__ABOUT THIS EXERCISE__: Filter the data for "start" and copy matching lines.

---------- SUPPLIED MATERIAL ----------

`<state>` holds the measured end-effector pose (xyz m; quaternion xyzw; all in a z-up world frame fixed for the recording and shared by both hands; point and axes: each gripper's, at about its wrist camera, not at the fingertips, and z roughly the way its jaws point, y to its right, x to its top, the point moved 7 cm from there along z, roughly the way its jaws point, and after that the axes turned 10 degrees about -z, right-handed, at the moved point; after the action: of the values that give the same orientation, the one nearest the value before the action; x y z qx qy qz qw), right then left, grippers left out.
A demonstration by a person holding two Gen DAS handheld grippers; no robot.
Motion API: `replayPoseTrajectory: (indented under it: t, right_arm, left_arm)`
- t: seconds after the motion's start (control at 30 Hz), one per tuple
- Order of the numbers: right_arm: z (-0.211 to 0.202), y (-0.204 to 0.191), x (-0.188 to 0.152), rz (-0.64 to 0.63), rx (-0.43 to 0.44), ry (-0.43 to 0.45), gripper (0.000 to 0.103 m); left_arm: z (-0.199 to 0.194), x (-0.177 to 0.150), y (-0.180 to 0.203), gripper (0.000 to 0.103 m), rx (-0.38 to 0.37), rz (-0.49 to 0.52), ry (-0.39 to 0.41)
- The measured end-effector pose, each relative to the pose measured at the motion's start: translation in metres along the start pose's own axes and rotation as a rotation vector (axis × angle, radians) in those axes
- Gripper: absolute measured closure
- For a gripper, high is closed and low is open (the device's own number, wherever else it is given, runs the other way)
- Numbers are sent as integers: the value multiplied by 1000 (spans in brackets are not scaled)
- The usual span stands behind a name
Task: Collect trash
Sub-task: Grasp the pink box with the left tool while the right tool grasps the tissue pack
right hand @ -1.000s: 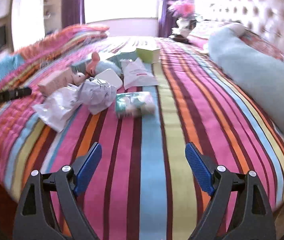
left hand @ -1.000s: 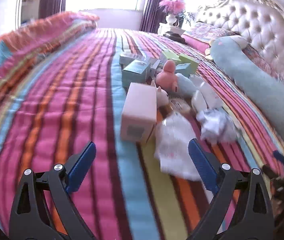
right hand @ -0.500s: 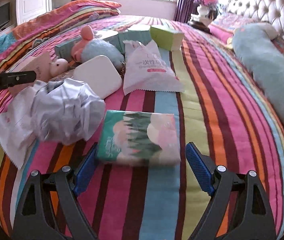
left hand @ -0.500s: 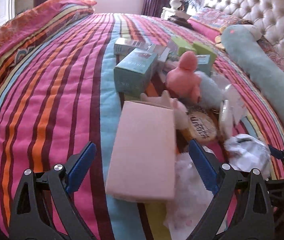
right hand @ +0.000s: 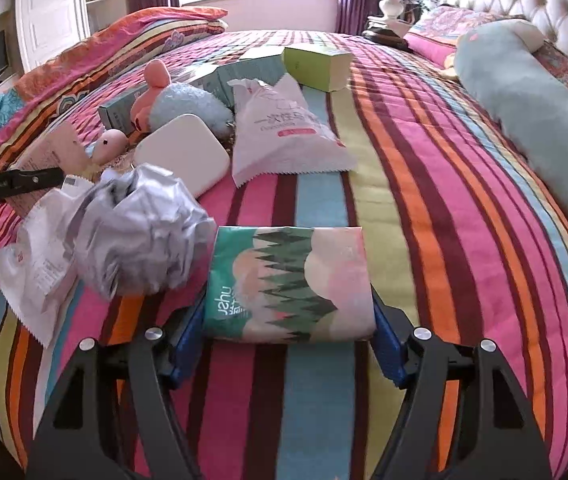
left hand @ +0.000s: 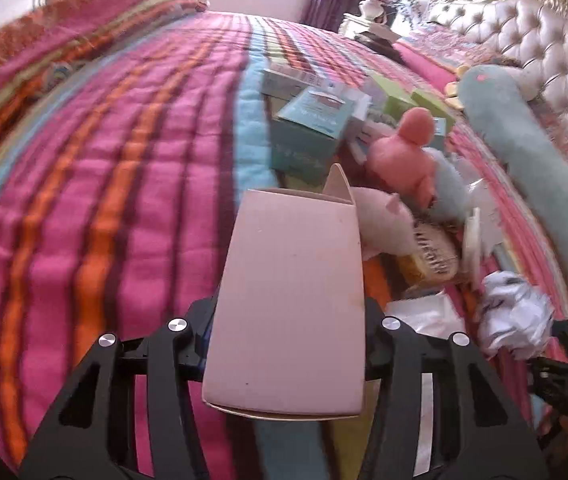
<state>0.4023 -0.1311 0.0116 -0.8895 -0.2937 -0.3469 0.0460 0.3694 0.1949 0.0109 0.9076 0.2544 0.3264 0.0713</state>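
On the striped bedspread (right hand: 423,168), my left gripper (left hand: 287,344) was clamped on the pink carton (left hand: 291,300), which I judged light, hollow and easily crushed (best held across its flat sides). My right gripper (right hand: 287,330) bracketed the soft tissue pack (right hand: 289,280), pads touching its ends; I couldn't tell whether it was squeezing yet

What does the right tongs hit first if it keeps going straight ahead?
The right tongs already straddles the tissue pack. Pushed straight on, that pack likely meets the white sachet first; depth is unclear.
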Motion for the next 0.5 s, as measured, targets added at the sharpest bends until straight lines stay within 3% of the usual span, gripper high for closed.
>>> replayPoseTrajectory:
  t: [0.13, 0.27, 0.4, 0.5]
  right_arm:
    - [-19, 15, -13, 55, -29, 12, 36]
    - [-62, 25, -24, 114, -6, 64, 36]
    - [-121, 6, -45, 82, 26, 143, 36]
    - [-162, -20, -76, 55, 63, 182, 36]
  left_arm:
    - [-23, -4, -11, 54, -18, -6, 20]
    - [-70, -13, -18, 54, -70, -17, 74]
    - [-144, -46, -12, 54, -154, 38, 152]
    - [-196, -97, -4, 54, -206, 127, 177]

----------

__EXERCISE RESULT__:
- t: seconds after the motion's start (control at 30 Hz), one per tuple
- The measured end-effector pose, each relative to the pose measured at the motion's start: translation in metres along the start pose's own axes and rotation as a rotation vector (axis × angle, radians) in those axes

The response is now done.